▶ TASK DESCRIPTION: In the entries below, the lines from the one with "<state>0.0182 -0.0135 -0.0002" through the one with "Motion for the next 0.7" are to be copied exactly; both ends count.

Records excerpted from a collection
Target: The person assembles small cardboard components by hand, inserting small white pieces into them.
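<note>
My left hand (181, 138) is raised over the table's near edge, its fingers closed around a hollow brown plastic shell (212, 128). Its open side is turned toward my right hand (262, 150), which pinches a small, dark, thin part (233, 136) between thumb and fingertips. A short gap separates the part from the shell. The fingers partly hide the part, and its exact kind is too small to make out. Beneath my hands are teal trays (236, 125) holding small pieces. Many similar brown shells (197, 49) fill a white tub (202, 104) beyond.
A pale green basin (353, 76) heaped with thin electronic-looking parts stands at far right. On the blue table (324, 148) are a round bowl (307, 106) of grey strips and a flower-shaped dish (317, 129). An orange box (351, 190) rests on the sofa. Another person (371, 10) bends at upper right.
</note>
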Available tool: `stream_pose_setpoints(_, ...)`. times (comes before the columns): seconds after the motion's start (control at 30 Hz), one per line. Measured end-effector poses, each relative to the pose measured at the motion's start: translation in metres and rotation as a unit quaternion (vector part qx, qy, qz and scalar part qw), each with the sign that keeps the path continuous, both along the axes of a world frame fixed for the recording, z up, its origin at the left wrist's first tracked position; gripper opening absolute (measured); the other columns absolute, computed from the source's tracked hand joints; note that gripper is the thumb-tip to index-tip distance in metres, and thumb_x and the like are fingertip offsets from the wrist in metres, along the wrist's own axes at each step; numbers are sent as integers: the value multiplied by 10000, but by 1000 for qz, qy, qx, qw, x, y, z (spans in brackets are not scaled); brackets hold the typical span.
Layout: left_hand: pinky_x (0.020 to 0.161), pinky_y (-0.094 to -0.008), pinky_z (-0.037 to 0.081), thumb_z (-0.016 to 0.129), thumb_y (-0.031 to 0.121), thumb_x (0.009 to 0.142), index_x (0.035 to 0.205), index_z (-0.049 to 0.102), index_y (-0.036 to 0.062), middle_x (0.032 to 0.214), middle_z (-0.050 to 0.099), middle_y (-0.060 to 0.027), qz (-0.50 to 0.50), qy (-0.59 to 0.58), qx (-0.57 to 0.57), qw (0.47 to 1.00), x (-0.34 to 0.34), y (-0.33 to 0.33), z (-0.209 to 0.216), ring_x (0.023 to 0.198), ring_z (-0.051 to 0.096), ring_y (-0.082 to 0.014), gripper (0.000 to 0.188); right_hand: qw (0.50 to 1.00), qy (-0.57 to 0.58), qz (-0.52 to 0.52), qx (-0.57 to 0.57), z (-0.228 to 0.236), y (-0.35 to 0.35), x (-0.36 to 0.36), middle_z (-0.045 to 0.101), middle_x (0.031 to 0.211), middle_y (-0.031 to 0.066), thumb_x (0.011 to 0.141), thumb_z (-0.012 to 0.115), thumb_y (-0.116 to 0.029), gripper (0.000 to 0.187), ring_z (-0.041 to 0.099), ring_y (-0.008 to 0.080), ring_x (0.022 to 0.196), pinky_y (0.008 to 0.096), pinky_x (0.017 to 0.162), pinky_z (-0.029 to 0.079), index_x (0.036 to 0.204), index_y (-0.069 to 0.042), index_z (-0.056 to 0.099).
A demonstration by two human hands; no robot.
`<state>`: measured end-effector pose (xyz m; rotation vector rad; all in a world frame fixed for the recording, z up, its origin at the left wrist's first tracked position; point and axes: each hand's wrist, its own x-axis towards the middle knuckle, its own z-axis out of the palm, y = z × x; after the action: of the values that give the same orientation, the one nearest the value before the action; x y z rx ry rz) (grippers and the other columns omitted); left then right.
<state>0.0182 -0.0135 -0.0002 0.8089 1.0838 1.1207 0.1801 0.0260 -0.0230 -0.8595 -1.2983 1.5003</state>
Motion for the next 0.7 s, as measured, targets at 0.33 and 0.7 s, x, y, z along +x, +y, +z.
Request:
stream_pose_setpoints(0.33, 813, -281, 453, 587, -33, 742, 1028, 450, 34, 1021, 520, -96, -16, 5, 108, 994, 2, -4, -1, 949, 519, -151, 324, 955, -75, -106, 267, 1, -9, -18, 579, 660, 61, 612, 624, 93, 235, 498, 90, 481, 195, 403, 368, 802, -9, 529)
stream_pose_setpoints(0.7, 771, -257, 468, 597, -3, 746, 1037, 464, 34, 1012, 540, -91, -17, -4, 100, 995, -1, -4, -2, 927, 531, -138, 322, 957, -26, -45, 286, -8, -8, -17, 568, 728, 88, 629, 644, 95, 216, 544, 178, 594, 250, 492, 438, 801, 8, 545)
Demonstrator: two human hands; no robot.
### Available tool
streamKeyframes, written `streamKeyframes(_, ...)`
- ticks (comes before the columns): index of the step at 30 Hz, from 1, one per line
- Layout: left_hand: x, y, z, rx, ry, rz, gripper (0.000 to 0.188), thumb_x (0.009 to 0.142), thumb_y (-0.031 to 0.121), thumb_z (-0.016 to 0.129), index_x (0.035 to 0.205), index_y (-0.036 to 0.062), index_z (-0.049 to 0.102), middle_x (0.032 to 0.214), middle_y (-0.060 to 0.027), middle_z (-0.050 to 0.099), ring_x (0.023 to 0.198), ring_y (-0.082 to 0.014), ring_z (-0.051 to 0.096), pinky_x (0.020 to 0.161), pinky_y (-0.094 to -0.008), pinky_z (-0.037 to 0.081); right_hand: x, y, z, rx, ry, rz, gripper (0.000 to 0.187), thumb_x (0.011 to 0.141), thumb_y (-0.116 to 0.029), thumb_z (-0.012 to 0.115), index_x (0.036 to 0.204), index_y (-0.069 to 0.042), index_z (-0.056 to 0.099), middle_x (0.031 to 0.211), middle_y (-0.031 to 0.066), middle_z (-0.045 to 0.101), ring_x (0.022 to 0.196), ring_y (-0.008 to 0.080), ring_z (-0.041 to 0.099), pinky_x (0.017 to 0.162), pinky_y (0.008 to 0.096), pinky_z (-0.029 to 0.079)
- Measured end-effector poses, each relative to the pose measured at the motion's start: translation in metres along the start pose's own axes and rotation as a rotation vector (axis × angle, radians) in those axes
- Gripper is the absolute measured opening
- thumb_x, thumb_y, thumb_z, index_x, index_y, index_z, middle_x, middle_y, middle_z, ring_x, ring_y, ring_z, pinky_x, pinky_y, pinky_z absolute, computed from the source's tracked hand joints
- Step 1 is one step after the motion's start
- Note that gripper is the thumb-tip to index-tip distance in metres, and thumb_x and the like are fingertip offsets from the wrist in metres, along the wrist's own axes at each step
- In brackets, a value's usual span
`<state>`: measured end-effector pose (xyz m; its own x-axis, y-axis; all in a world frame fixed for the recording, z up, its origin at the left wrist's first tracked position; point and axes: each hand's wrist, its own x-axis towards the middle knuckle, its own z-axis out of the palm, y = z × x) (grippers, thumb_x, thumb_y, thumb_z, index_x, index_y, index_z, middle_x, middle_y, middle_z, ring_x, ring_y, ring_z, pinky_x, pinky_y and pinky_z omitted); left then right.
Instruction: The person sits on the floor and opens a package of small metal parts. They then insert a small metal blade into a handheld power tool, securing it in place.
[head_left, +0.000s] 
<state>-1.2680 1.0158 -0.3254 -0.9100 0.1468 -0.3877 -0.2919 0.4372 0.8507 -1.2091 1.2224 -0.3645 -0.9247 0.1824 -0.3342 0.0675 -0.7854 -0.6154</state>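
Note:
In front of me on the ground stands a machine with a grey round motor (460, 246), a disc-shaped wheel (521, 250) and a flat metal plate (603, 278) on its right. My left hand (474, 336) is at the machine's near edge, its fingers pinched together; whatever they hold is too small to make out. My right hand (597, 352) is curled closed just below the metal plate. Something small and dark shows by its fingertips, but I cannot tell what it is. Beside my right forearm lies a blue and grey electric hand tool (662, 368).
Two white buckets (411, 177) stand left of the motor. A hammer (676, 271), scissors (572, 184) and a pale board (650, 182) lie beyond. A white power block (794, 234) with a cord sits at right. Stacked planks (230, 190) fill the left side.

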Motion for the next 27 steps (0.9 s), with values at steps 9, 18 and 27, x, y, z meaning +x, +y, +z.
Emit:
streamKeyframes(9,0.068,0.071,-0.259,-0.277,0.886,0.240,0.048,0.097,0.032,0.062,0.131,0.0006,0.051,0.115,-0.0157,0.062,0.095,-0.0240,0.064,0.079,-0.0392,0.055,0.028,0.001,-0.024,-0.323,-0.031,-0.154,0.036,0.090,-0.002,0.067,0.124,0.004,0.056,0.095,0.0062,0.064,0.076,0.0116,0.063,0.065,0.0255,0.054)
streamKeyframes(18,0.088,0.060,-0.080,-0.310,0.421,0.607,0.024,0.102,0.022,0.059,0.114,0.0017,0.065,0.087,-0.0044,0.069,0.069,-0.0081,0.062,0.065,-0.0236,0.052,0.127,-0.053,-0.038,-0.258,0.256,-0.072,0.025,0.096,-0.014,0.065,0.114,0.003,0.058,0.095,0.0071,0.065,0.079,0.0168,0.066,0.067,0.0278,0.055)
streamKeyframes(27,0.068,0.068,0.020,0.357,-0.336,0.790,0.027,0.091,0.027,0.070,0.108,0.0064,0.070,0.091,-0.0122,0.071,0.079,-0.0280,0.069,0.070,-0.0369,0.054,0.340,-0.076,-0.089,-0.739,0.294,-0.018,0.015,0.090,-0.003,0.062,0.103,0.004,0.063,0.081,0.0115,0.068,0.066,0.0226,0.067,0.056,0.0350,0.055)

▶ FINISHED EXERCISE:
<state>0.0182 -0.0135 -0.0002 0.8089 1.0838 1.1207 0.1801 0.0260 -0.0230 -0.8595 -1.2983 1.5003</state>
Motion for the next 0.7 s, as measured, targets at 0.33 and 0.7 s, x, y, z along +x, +y, +z.

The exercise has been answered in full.